Pos yang dipantau di antaranya gabungan dari Polres Demak, Dinas Kesehatan, Satpol PP, BPBD hingga relawan. Selain layanan keamanan, tersedia pula fasilitas kesehatan gratis seperti pemeriksaan kesehatan, terapi refleksi, hingga layanan rukyah bagi pengunjung yang singgah.

“Ini tidak hanya untuk pemudik Natal, tetapi untuk siapa saja yang mampir,” imbuhnya.

Pemantauan dilanjutkan hingga gereja-gereja yang menggelar ibadah Natal. “Koordinasi Polri, TNI dan Pemkab Demak bersatu untuk pengamanan gereja, terutama malam ini hingga esok pada puncak perayaan,” tegasnya.

Di Gereja Katolik Santo Mikael Demak, ibadah Malam Natal dipimpin Romo Benedictus dari Biara Salatiga dengan tema “Allah Hadir untuk Menyelamatkan Keluarga.” Sekitar dua ratus umat hadir dari empat lingkungan wilayah X Gereja Santo Mikael.

“Puji Tuhan, pelaksanaan Natal malam ini berjalan baik dan lancar. Persiapan yang dilakukan membuahkan misa yang khidmat,” ujar Ketua Wilayah X Gereja St. Mikael, Andreas Targunawan.

Ia menekankan makna Natal tahun ini sebagai penguatan nilai keluarga dalam kehidupan bermasyarakat. “Jika keluarga itu kuat, maka akan menjadi fondasi kehidupan sosial yang kokoh,” tuturnya.

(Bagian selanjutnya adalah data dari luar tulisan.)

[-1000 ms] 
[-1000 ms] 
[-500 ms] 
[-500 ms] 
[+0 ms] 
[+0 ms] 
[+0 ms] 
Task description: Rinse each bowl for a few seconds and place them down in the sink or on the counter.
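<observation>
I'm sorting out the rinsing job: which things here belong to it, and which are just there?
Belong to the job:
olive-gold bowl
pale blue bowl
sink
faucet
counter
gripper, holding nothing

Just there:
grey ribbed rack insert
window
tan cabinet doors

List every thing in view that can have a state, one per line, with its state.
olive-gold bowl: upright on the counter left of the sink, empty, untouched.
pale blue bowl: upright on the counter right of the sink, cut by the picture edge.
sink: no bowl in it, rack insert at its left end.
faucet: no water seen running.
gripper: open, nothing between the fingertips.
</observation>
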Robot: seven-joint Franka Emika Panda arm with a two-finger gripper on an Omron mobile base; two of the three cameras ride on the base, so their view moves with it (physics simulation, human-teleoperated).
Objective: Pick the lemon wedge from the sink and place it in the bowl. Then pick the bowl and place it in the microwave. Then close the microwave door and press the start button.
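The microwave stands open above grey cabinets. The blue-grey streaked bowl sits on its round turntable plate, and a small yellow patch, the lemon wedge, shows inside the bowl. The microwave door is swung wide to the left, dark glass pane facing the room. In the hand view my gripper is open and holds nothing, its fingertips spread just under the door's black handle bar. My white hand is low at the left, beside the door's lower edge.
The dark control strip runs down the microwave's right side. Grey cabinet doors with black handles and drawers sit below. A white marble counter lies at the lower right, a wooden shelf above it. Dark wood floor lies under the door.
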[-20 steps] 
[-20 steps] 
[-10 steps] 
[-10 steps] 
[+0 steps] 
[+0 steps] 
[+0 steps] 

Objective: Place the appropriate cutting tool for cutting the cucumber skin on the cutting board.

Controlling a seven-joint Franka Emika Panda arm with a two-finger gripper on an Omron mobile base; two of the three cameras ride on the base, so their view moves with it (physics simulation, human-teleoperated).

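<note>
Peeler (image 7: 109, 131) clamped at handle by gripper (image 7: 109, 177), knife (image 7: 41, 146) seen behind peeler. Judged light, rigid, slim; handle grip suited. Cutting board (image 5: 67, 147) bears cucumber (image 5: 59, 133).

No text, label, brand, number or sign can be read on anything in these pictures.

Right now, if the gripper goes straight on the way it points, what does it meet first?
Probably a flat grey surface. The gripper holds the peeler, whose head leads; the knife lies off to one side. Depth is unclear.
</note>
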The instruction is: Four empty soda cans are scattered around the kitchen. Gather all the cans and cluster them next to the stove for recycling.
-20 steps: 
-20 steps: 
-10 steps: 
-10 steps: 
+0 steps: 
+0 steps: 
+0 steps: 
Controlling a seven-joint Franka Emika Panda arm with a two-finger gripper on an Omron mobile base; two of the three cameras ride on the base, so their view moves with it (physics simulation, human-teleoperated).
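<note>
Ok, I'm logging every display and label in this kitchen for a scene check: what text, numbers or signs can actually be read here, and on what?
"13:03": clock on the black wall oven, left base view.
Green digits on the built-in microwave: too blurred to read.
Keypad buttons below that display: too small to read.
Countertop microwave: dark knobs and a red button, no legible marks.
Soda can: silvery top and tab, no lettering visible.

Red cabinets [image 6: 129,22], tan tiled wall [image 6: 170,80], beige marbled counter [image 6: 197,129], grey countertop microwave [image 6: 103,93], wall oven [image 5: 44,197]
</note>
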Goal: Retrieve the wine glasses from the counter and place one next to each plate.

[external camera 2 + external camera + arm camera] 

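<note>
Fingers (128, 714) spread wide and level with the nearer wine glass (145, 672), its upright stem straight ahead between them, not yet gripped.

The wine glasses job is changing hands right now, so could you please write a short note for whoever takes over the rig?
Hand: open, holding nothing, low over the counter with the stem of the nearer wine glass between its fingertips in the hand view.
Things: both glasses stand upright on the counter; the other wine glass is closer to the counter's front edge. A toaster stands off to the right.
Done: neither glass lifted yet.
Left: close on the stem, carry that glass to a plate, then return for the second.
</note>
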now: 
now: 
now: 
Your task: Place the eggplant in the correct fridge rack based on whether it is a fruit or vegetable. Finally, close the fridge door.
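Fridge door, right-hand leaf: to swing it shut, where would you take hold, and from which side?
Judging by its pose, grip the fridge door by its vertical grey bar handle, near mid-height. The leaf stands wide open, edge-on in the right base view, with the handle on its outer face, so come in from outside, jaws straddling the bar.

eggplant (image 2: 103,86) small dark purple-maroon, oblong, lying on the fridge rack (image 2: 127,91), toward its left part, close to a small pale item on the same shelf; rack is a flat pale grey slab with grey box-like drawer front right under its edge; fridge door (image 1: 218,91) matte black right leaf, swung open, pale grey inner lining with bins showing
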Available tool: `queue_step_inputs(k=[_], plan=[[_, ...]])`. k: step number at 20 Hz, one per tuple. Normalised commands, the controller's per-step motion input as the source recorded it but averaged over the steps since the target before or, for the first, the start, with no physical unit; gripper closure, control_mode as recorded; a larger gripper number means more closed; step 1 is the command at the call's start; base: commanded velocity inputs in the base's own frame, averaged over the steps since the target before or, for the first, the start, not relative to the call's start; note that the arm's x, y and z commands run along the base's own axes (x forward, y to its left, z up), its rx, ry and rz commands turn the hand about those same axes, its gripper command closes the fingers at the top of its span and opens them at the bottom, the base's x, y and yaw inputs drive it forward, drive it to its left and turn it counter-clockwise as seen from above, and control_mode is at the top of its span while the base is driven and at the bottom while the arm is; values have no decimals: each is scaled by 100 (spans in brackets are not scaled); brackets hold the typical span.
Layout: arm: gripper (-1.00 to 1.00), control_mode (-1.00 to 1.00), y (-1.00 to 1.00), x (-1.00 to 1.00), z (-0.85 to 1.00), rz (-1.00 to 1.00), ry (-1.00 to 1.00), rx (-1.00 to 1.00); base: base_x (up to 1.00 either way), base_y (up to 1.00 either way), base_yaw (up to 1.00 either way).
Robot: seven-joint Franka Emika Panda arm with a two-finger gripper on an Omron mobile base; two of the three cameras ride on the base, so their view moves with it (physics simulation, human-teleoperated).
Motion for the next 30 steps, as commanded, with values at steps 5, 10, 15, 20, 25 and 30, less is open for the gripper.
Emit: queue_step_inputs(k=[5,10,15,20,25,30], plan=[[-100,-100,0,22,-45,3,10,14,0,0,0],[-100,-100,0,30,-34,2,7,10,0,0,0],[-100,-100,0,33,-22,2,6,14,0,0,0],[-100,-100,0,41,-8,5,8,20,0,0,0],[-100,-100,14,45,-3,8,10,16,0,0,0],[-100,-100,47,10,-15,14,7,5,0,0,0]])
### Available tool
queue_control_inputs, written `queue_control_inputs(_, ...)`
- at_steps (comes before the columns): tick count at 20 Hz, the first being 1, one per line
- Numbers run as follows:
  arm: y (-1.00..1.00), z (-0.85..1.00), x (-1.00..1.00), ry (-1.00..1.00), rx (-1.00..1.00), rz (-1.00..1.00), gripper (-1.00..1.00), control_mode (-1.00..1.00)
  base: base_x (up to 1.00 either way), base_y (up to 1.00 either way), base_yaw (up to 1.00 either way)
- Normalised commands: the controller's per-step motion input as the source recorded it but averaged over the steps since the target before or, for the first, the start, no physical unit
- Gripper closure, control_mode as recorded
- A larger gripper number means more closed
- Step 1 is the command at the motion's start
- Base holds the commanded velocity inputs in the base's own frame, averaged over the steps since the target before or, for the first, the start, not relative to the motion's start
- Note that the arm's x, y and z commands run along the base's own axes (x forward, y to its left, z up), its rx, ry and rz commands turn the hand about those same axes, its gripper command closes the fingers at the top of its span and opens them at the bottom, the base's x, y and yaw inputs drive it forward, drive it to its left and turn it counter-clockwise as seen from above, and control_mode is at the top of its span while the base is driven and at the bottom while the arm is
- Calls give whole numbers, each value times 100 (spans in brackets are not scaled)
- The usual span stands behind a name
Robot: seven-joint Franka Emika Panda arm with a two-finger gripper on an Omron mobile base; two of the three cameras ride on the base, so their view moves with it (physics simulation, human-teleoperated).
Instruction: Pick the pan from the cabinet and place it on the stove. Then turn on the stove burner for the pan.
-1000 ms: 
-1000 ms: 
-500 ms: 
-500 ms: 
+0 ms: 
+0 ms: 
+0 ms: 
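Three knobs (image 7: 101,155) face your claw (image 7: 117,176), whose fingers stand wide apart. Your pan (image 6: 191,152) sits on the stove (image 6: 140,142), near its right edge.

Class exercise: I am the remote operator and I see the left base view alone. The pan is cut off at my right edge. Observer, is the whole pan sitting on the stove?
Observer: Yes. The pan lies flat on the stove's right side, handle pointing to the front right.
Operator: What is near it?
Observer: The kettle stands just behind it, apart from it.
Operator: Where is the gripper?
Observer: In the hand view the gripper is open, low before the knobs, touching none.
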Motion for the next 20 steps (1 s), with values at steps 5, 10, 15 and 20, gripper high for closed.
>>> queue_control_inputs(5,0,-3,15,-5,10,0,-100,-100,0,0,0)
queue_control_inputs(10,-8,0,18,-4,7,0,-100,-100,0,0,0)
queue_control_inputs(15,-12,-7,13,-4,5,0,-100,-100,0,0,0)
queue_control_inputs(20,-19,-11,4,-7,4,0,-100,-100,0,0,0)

Targunawan juga menyampaikan terima kasih kepada semua pihak yang terlibat. “Terima kasih kepada Bupati dan Forkopimda Demak yang telah memperhatikan umat Katolik St. Mikael, juga kepada petugas keamanan, PLN, serta seluruh umat yang hadir,” ungkapnya.

Usai misa, umat diajak menikmati santap malam bersama sebagai bentuk syukur Natal.

Dalam kesempatan berbeda, Pendeta Jonathan Sionari Hendrik dari Gereja Kristen Muria Indonesia, yang sudah melayani 28 tahun di Demak, menegaskan pentingnya mendoakan pemerintah sebagai bentuk kontribusi gereja bagi kota.

“Pemerintahan perlu campur tangan Tuhan. Kekuatan manusia sangat terbatas, maka kita diminta mendoakan pemerintah supaya kesejahteraan kota menjadi kesejahteraan kita,” ujarnya.

Ia juga menilai toleransi di Demak sudah terbangun baik meski mayoritas penduduknya beragama Islam. “Saya melihat mereka menerima. Tahun lalu pun saya mendoakan Ibu Bupati,” katanya.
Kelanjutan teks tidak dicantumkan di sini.